§ **WORK TASK**
Everything from the line holding "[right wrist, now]" through the last line of the data, and nothing else, should be retyped exactly, with no pictures.

PROVIDED MATERIAL START

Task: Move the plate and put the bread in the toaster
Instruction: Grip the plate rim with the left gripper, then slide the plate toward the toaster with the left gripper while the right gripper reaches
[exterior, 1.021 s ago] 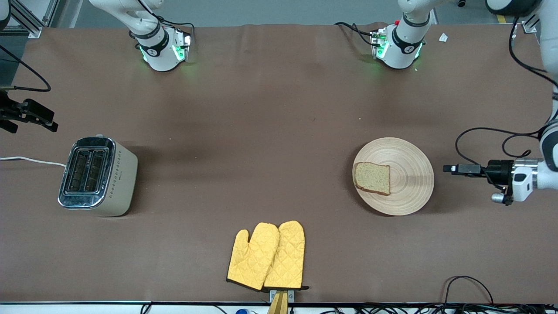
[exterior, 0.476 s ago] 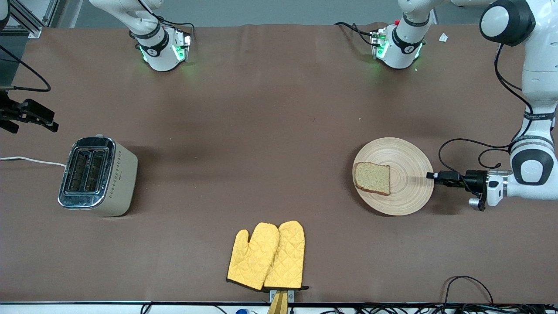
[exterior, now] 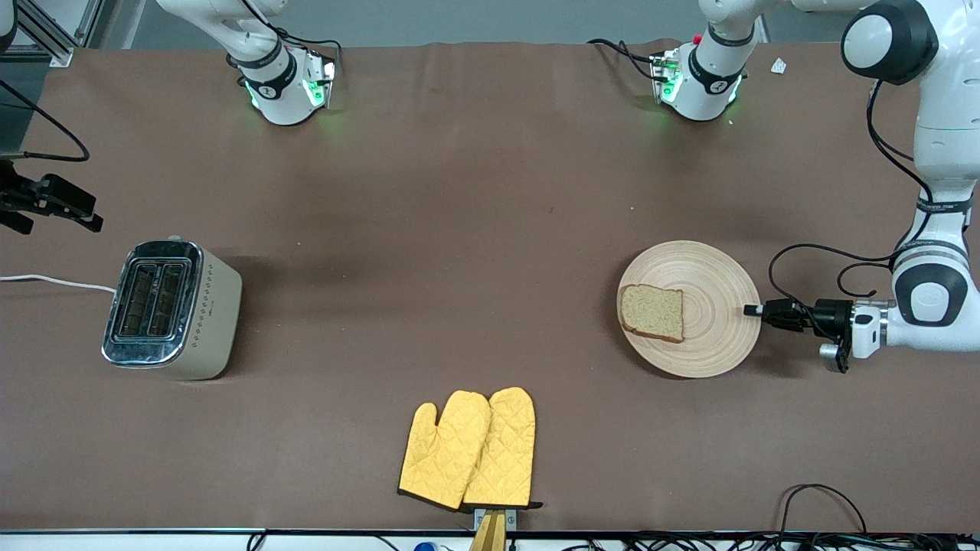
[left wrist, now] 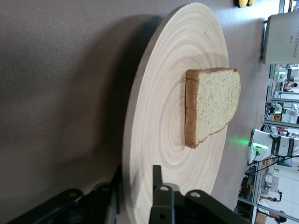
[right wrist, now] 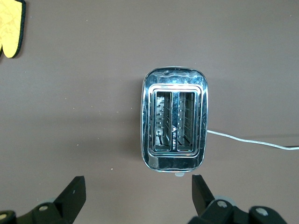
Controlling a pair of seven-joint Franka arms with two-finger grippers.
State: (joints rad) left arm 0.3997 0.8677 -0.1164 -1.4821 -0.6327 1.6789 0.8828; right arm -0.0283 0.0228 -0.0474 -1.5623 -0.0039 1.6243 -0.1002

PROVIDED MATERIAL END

§ **EXERCISE RESPONSE**
[right wrist, now] 
Controlling a pair of seven-joint Franka arms with two-finger grippers.
State: (joints rad) left arm 0.3997 0.8677 -0.1164 -1.4821 -0.6327 1.6789 0.8828; right arm -0.0283 0.0228 -0.0474 -1.5623 -0.0039 1.6243 -0.1002

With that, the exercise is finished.